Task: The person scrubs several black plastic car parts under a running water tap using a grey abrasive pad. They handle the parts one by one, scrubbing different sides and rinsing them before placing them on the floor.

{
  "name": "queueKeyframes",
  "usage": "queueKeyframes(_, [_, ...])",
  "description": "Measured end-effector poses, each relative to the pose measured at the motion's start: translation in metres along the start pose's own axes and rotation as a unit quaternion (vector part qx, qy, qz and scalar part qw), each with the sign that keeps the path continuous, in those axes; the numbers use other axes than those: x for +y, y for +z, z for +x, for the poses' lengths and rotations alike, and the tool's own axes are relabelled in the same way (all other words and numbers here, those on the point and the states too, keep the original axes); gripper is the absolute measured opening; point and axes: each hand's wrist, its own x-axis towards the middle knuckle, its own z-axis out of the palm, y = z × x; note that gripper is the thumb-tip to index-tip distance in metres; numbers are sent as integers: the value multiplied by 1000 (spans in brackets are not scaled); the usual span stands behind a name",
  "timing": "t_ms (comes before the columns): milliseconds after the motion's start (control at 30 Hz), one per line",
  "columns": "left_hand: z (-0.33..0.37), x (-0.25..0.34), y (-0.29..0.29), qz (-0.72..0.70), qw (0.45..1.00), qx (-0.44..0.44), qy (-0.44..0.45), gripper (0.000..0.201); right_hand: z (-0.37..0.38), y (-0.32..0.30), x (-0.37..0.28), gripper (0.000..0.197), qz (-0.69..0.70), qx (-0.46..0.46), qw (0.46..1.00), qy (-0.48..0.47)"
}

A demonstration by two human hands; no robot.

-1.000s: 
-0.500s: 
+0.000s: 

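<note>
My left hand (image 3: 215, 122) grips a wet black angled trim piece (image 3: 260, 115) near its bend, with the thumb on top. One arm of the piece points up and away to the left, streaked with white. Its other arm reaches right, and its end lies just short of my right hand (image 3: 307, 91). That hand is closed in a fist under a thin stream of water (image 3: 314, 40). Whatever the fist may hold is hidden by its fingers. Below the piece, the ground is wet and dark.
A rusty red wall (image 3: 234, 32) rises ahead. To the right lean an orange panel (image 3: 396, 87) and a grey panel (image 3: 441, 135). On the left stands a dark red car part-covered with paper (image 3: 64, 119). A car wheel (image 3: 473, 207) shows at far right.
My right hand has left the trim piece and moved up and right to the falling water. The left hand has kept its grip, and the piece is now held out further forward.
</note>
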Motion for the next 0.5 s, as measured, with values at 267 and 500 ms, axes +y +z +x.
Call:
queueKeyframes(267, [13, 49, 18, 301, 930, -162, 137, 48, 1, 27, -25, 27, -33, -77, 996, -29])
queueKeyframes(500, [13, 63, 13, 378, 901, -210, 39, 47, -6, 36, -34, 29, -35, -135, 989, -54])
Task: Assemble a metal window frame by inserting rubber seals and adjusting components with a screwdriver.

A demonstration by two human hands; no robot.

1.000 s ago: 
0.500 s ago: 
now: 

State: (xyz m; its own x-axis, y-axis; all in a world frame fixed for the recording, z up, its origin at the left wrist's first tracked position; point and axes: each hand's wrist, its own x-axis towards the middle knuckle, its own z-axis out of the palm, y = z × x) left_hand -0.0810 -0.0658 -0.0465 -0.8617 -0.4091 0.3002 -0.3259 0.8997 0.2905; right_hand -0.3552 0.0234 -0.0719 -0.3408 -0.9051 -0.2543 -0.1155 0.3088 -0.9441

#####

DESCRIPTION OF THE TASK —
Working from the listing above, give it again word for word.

WRITTEN RESPONSE —
Task: The person scrubs several black plastic car parts under a running water tap using a grey abrasive pad. They handle the parts one by one, scrubbing different sides and rinsing them before placing them on the floor.

{
  "name": "queueKeyframes",
  "usage": "queueKeyframes(_, [_, ...])",
  "description": "Measured end-effector poses, each relative to the pose measured at the motion's start: translation in metres along the start pose's own axes and rotation as a unit quaternion (vector part qx, qy, qz and scalar part qw), each with the sign that keeps the path continuous, in those axes; the numbers use other axes than those: x for +y, y for +z, z for +x, for the poses' lengths and rotations alike, and the tool's own axes are relabelled in the same way (all other words and numbers here, those on the point and the states too, keep the original axes); gripper is the absolute measured opening; point and axes: each hand's wrist, its own x-axis towards the middle knuckle, its own z-axis out of the palm, y = z × x; note that gripper is the thumb-tip to index-tip distance in metres; numbers are sent as integers: the value multiplied by 1000 (spans in brackets are not scaled); the usual span stands behind a name",
  "timing": "t_ms (comes before the columns): milliseconds after the motion's start (control at 30 Hz), one per line",
  "columns": "left_hand: z (-0.33..0.37), x (-0.25..0.34), y (-0.29..0.29), qz (-0.72..0.70), qw (0.45..1.00), qx (-0.44..0.44), qy (-0.44..0.45), gripper (0.000..0.201); right_hand: z (-0.37..0.38), y (-0.32..0.30), x (-0.37..0.28), gripper (0.000..0.197), qz (-0.69..0.70), qx (-0.46..0.46), qw (0.46..1.00), qy (-0.48..0.47)"
}

A demonstration by two human hands; no robot.

-1.000s: 
-0.500s: 
+0.000s: 

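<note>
My left hand (image 3: 215, 122) grips a wet black angled trim piece (image 3: 260, 115) near its bend, with the thumb on top. One arm of the piece points up and away to the left, streaked with white. Its other arm reaches right, and its end lies just short of my right hand (image 3: 307, 91). That hand is closed in a fist under a thin stream of water (image 3: 314, 40). Whatever the fist may hold is hidden by its fingers. Below the piece, the ground is wet and dark.
A rusty red wall (image 3: 234, 32) rises ahead. To the right lean an orange panel (image 3: 396, 87) and a grey panel (image 3: 441, 135). On the left stands a dark red car part-covered with paper (image 3: 64, 119). A car wheel (image 3: 473, 207) shows at far right.
My right hand has left the trim piece and moved up and right to the falling water. The left hand has kept its grip, and the piece is now held out further forward.
</note>
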Motion for the next 0.5 s, as measured, with values at 267 and 500 ms, axes +y +z +x.
Call:
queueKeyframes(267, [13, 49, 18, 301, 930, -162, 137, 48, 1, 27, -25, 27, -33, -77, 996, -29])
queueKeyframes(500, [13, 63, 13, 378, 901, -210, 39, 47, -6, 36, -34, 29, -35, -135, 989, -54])
Task: Assemble a metal window frame by inserting rubber seals and adjusting components with a screwdriver.

A demonstration by two human hands; no robot.

1.000 s ago: 
0.500 s ago: 
now: 

State: (xyz m; its own x-axis, y-axis; all in a world frame fixed for the recording, z up, its origin at the left wrist's first tracked position; point and axes: each hand's wrist, its own x-axis towards the middle knuckle, its own z-axis out of the palm, y = z × x) left_hand -0.0810 -0.0658 -0.0465 -0.8617 -0.4091 0.3002 -0.3259 0.8997 0.2905; right_hand -0.3552 0.0234 -0.0719 -0.3408 -0.9051 -0.2543 -0.1155 0.3088 -0.9441

No additional output is expected for this exercise.